**What is being asked**
Your copy of the listing must be exact and must hold no images.

**Given information**
━━━━━━━━━━━━━━━━━━━━

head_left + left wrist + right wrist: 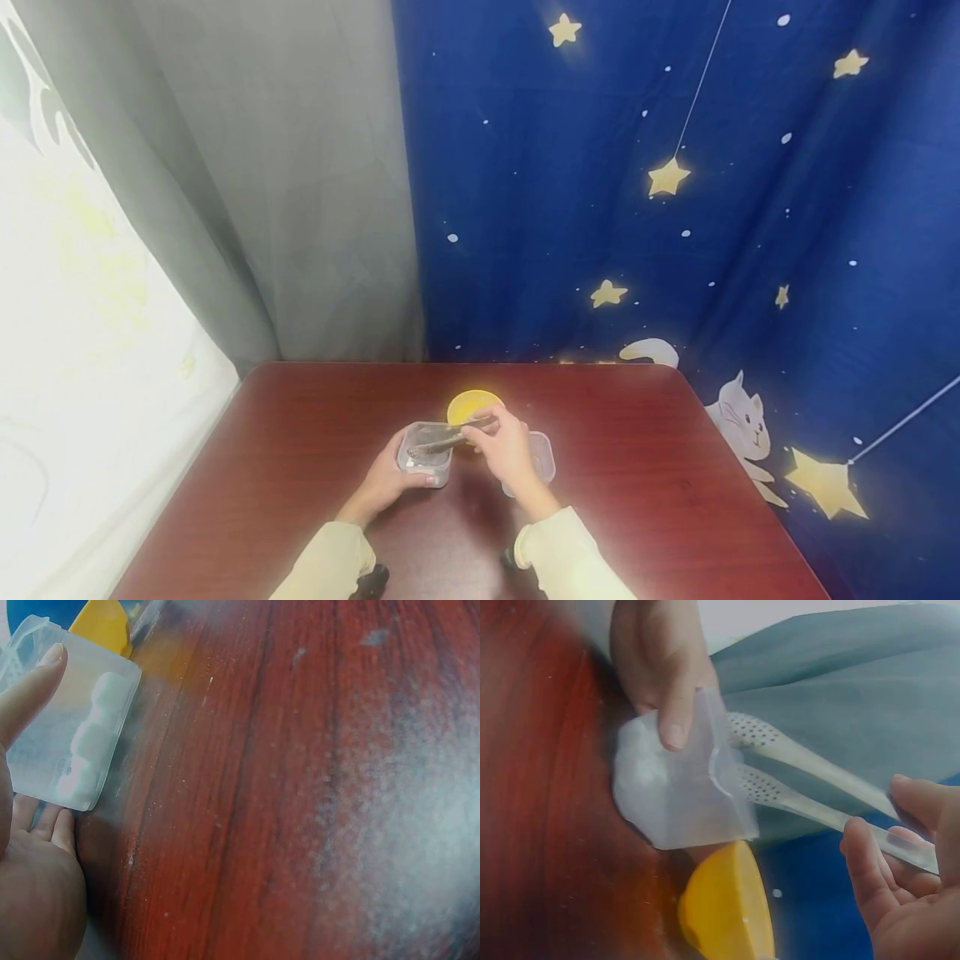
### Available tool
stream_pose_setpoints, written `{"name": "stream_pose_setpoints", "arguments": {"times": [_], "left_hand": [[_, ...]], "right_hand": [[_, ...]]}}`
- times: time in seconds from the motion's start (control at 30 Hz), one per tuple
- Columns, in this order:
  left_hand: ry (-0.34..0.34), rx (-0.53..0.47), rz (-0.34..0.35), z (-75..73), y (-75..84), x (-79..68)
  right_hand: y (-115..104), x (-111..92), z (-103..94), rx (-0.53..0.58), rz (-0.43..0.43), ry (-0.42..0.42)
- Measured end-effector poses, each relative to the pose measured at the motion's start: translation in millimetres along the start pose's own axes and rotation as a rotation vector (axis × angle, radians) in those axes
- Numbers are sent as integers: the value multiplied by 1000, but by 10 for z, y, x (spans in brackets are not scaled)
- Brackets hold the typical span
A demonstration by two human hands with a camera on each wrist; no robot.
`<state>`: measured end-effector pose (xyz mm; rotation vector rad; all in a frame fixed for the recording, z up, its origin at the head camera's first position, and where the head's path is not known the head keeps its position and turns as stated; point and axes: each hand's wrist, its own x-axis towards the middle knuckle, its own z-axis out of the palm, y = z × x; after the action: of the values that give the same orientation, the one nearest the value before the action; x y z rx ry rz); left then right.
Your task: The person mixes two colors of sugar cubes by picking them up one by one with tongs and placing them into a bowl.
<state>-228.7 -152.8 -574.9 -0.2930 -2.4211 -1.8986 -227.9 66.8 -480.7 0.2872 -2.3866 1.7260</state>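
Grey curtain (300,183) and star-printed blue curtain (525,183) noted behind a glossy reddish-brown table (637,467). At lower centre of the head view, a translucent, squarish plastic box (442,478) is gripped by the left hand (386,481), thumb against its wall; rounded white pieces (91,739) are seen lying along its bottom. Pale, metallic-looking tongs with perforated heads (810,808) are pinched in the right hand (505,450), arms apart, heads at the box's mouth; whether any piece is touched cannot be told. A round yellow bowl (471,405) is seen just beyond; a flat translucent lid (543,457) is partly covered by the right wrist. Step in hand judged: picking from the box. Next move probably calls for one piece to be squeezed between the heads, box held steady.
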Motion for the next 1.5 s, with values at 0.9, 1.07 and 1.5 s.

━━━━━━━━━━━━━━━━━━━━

**Written response**
head_left + left wrist + right wrist: 
### Available tool
stream_pose_setpoints, written `{"name": "stream_pose_setpoints", "arguments": {"times": [_], "left_hand": [[_, ...]], "right_hand": [[_, ...]]}}`
- times: time in seconds from the motion's start (control at 30 Hz), one per tuple
- Columns, in this order:
  left_hand: ry (-0.34..0.34), rx (-0.53..0.47), rz (-0.34..0.35), z (-75..73), y (-75..84), x (-79..68)
  right_hand: y (-115..104), x (-111..92), z (-103..94), rx (-0.53..0.58), rz (-0.43..0.43), ry (-0.42..0.42)
- Measured end-effector poses, each relative to the pose measured at the motion's start: translation in millimetres along the start pose's own axes and rotation as a rotation vector (axis × angle, radians) in those axes
- Numbers are sent as integers: the value multiplied by 1000, but by 10 for z, y, x (spans in brackets are not scaled)
- Brackets hold the typical span
A demonstration by two human hands with a camera on each wrist; no robot.
`<state>`: measured end-effector pose (xyz mm; rotation vector rad; all in a frame fixed for the recording, z up, its origin at the head camera's first position, and where the head's path is not known the head keeps its position and turns as stated; point and axes: each hand's wrist, its own x-axis towards the middle knuckle, its own z-axis out of the palm, y = z × x; after the action: of the values that give the same orientation, the one nearest the value before the action; x y z rx ry rz); left then right.
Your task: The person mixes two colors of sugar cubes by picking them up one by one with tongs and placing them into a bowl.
<state>-228.7 -152.8 -574.9 -0.2930 -2.4211 -1.8986 -227.9 66.8 -480.7 0.2872 -2.3866 1.7260</state>
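Grey curtain (300,183) and star-printed blue curtain (525,183) noted behind a glossy reddish-brown table (637,467). At lower centre of the head view, a translucent, squarish plastic box (442,478) is gripped by the left hand (386,481), thumb against its wall; rounded white pieces (91,739) are seen lying along its bottom. Pale, metallic-looking tongs with perforated heads (810,808) are pinched in the right hand (505,450), arms apart, heads at the box's mouth; whether any piece is touched cannot be told. A round yellow bowl (471,405) is seen just beyond; a flat translucent lid (543,457) is partly covered by the right wrist. Step in hand judged: picking from the box. Next move probably calls for one piece to be squeezed between the heads, box held steady.
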Motion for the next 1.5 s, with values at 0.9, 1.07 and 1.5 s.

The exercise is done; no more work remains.